- **WORK ITEM**:
Repeat all of the material exactly, with no line missing.
#####
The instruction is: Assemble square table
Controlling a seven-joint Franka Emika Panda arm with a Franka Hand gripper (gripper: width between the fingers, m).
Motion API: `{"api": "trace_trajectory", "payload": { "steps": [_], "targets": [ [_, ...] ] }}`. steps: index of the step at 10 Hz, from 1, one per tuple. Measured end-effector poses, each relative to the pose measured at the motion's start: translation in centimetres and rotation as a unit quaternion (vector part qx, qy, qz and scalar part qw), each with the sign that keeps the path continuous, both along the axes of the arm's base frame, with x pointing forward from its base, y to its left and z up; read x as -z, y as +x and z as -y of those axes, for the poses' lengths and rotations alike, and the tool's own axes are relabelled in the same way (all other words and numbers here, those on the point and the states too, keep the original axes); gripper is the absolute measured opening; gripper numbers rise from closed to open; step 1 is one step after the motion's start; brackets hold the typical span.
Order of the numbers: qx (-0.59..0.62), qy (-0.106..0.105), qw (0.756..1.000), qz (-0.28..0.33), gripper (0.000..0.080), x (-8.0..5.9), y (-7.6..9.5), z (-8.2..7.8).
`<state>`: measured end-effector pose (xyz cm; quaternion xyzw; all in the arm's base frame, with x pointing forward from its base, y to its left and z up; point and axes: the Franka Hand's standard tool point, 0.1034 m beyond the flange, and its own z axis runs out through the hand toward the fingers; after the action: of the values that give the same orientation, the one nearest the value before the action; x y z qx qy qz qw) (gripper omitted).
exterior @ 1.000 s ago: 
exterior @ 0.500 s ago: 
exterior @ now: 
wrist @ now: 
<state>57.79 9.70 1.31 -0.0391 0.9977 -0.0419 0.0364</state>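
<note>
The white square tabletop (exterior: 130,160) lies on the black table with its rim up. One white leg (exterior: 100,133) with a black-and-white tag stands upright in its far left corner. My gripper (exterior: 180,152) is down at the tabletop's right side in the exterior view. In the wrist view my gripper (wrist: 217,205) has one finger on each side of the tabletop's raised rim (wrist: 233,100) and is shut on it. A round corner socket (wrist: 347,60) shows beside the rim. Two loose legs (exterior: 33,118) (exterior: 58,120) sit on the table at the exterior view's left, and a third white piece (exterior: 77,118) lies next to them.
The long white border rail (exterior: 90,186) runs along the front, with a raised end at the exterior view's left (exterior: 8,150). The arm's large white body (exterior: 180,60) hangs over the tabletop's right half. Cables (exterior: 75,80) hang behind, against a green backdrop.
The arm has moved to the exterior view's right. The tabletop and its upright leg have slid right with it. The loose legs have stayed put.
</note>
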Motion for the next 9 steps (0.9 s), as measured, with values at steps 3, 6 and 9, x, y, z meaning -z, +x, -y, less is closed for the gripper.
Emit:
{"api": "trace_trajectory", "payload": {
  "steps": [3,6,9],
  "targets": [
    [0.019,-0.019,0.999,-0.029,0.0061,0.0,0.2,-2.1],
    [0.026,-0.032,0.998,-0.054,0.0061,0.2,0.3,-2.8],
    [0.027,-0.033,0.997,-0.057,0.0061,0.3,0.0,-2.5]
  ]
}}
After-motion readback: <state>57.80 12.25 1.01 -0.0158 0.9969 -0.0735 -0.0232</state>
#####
- **YOUR SOLUTION**:
The instruction is: Assemble square table
Controlling a seven-joint Franka Emika Panda arm with a Franka Hand gripper (gripper: width between the fingers, m).
Motion API: `{"api": "trace_trajectory", "payload": { "steps": [_], "targets": [ [_, ...] ] }}`. steps: index of the step at 10 Hz, from 1, one per tuple. Measured end-effector poses, each relative to the pose measured at the motion's start: translation in centimetres and rotation as a unit quaternion (vector part qx, qy, qz and scalar part qw), each with the sign that keeps the path continuous, both along the axes of the arm's base frame, with x pointing forward from its base, y to its left and z up; read x as -z, y as +x and z as -y of those axes, for the poses' lengths and rotations alike, and the tool's own axes are relabelled in the same way (all other words and numbers here, those on the point and the states too, keep the original axes); gripper is the absolute measured opening; gripper numbers rise from closed to open; step 1 is one step after the motion's start; brackets hold the typical span.
Order of the numbers: qx (-0.59..0.62), qy (-0.106..0.105), qw (0.756..1.000), qz (-0.28..0.33), gripper (0.000..0.080), x (-8.0..5.9), y (-7.6..9.5), z (-8.2..7.8).
`<state>`: measured end-effector pose (xyz cm; quaternion xyzw; all in the arm's base frame, with x pointing forward from its base, y to its left and z up; point and axes: the Franka Hand's standard tool point, 0.1034 m beyond the flange, and its own z axis runs out through the hand toward the fingers; after the action: of the values that give the same orientation, the one nearest the value before the action; x y z qx qy qz qw) (gripper omitted).
exterior @ 1.000 s ago: 
exterior @ 0.500 s ago: 
exterior @ now: 
wrist @ now: 
<state>57.79 9.70 1.31 -0.0391 0.9977 -0.0419 0.0364</state>
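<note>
The white square tabletop (exterior: 130,160) lies on the black table with its rim up. One white leg (exterior: 100,133) with a black-and-white tag stands upright in its far left corner. My gripper (exterior: 180,152) is down at the tabletop's right side in the exterior view. In the wrist view my gripper (wrist: 217,205) has one finger on each side of the tabletop's raised rim (wrist: 233,100) and is shut on it. A round corner socket (wrist: 347,60) shows beside the rim. Two loose legs (exterior: 33,118) (exterior: 58,120) sit on the table at the exterior view's left, and a third white piece (exterior: 77,118) lies next to them.
The long white border rail (exterior: 90,186) runs along the front, with a raised end at the exterior view's left (exterior: 8,150). The arm's large white body (exterior: 180,60) hangs over the tabletop's right half. Cables (exterior: 75,80) hang behind, against a green backdrop.
The arm has moved to the exterior view's right. The tabletop and its upright leg have slid right with it. The loose legs have stayed put.
</note>
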Motion for the next 9 steps (0.9 s), as measured, with values at steps 3, 6 and 9, x, y, z meaning -z, +x, -y, less is closed for the gripper.
Emit:
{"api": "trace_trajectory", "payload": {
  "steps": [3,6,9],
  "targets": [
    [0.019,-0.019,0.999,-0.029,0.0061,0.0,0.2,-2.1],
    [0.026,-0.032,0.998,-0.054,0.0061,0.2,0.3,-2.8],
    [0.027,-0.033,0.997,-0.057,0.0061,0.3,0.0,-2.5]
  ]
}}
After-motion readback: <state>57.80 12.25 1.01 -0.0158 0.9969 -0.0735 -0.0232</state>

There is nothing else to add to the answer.